## EXERCISE PROMPT
Please quote the material exactly, every line of it.

## SOURCE MATERIAL

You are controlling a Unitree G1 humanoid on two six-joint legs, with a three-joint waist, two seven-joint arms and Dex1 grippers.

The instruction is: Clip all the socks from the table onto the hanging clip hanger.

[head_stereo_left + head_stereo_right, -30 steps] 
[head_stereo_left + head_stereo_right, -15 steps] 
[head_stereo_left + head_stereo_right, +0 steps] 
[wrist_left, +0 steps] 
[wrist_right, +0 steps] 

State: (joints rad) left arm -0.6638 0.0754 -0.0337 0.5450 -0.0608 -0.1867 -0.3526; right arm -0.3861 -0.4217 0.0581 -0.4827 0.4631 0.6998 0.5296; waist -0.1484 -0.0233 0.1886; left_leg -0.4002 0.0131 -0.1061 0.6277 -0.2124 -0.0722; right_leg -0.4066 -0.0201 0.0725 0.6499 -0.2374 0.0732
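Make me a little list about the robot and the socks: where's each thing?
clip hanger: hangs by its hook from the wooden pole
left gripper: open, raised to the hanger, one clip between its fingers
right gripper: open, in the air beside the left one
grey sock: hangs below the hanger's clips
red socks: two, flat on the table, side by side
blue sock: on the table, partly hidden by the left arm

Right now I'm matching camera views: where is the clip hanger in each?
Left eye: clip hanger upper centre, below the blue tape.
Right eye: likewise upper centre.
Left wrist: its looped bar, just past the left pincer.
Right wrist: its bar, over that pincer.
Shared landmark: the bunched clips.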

## OUTPUT OF THE EXERCISE
You are controlling a Unitree G1 humanoid on two six-joint legs, with a three-joint waist, two seven-joint arms and Dex1 grippers.

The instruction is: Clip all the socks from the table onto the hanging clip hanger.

[head_stereo_left + head_stereo_right, -30 steps] 
[head_stereo_left + head_stereo_right, -15 steps] 
[head_stereo_left + head_stereo_right, +0 steps] 
[wrist_left, +0 steps] 
[wrist_right, +0 steps] 

State: (joints rad) left arm -0.6638 0.0754 -0.0337 0.5450 -0.0608 -0.1867 -0.3526; right arm -0.3861 -0.4217 0.0581 -0.4827 0.4631 0.6998 0.5296; waist -0.1484 -0.0233 0.1886; left_leg -0.4002 0.0131 -0.1061 0.6277 -0.2124 -0.0722; right_leg -0.4066 -0.0201 0.0725 0.6499 -0.2374 0.0732
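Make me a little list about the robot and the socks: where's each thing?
clip hanger: hangs by its hook from the wooden pole
left gripper: open, raised to the hanger, one clip between its fingers
right gripper: open, in the air beside the left one
grey sock: hangs below the hanger's clips
red socks: two, flat on the table, side by side
blue sock: on the table, partly hidden by the left arm

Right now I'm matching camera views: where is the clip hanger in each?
Left eye: clip hanger upper centre, below the blue tape.
Right eye: likewise upper centre.
Left wrist: its looped bar, just past the left pincer.
Right wrist: its bar, over that pincer.
Shared landmark: the bunched clips.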

The response to this exercise has been given in full.